Work could begin early next year, with demolition of all structures but a historic stone building, and the complex could be occupied by the end of 1999, said Thomas B. Beyard, director of planning and public works. The one-acre site is at Liberty and Green streets, a block off Main Street.
Carroll County Bank & Trust Co. plans to use most of the site for offices and 210 parking spaces in a three-level structure.
In an agreement with the city, the bank is to repay the city for buying and clearing the site.
Westminster Mayor Kenneth A. Yowan, who has called the development "the most important project in 20 years," was enthusiastic Monday night after a series of council votes that will allow work to begin.
The council voted to:
Exercise its option to buy the $500,000 property. The option was to expire Dec. 31.
Enter the development agreement with the bank, which would obligate the bank to buy the site from the city and reimburse the city's costs.
Begin improvements at the site, including the demolition of four buildings.
Seek up to $1 million in the tax-exempt bond market for the dTC parking structure.
The buildings had stood vacant for seven years until the city, despairing of finding a suitable developer, took a nonbinding option on the site and formed the nonprofit Westminster Town Center Corp. to solicit proposals.
It then accepted the plan by Carroll County Bank & Trust Co.
Unveiled last December, the bank's proposal includes a five-story retail and office tower, a two-story office building on the parking deck and a courtyard connecting to the renovated stone building.
The bank will donate the stone building to Westminster Town Center Corp., Beyard said.
City officials, activists and a consultant report in 1994 called the site "key" to a vital downtown.
"This is a big step that began with the HyettPalma report and rezoning the central business district and taking the option contract," said Councilman Gregory Pecoraro, who serves on the finance committee. "Sometimes we felt like we were never going to get there.
"For a relatively small investment, we will make a multimillion-dollar development happen in downtown Westminster. That one site is so big and so important that it is going to anchor downtown for at least a generation to come."
The bank plans to use the new office space for its operations center and possibly as the headquarters of its corporate parent, Mason-Dixon Bankshares Inc. Other space would be available for shops or restaurants.
The original plan did not call for the city to buy the property, but that turned out to be a better approach. As a municipality, the city was able to secure federal block-grant money designated to eliminate blight, Beyard said.
It will cost about $650,000 to acquire the property and to demolish the buildings, with the $300,000 community development block grant and money from the Maryland Historical Trust for a survey, he said. The money would come from unappropriated surplus funds.

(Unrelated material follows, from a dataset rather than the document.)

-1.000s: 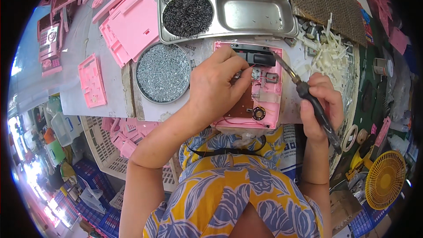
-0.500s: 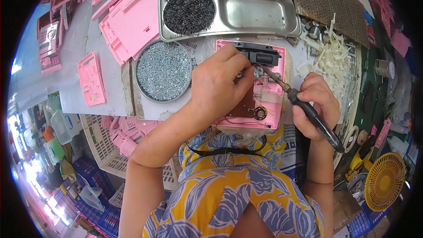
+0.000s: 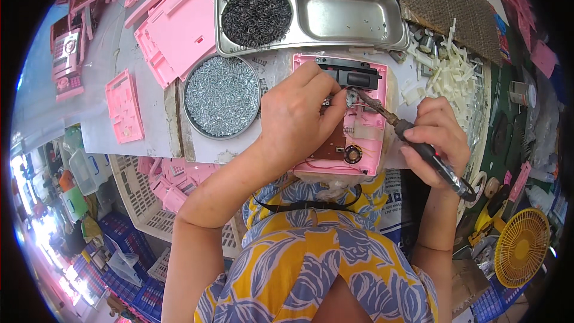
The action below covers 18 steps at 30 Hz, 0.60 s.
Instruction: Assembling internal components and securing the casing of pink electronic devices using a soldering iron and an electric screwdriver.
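Left hand (image 3: 296, 122): rests on the open pink plastic case (image 3: 365, 125), fingers curled and pinched narrow on a small part near the black block (image 3: 353, 76) at the case's top edge.
Right hand (image 3: 435, 137): fingers wrapped around a soldering iron (image 3: 418, 146), its tip touching the inside of the case just beside the left fingertips.
Case: lies at the near edge of the white table (image 3: 119, 149), a brown board and small round speaker (image 3: 353, 154) inside.
Table: round tin of screws (image 3: 221, 96) left of the case; steel tray (image 3: 353, 15) with wire springs behind; pink panels (image 3: 179, 30) at left.
Room: white basket (image 3: 143, 203) and blue crates below; yellow fan (image 3: 521, 248) at right.
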### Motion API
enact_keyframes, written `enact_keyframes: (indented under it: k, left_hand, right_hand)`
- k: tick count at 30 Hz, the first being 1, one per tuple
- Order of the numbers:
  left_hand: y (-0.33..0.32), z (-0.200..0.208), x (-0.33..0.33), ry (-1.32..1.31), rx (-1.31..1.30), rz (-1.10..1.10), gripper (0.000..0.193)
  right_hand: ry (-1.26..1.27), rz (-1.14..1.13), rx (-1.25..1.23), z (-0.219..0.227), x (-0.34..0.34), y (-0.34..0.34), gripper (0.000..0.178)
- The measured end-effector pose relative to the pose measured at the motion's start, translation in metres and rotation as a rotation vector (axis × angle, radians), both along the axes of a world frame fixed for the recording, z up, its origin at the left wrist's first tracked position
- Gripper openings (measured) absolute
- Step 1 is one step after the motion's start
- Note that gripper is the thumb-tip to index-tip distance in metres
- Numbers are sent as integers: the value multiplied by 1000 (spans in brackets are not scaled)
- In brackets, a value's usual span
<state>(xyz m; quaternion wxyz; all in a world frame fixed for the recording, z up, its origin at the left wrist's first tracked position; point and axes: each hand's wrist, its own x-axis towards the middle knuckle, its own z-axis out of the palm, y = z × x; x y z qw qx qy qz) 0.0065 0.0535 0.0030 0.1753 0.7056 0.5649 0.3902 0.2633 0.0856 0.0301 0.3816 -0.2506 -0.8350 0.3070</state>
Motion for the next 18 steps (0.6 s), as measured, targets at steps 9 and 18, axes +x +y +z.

Beyard said the city will sell parking permits at $30 a month, with a yearly maintenance fee of $41.66 per space to be paid by the bank. The bank has expressed interest in taking about 150 of the 210 permits.
"This project was planned to stand on its own," Beyard said. "The debt we acquire will be balanced by the fees generated by the use of the facility, so that rather than the taxpayers paying the bill, the users will. Our plan was not to make money off of it."
He said the concept probably will be used for important vacant properties that -- unlike the Main Street post office or fire hall -- do not attract developers.
"I think this whole concept of marketing key properties -- we've learned a lot from this, and I think we'll do it again," Beyard said. "The city only got involved as a last resort."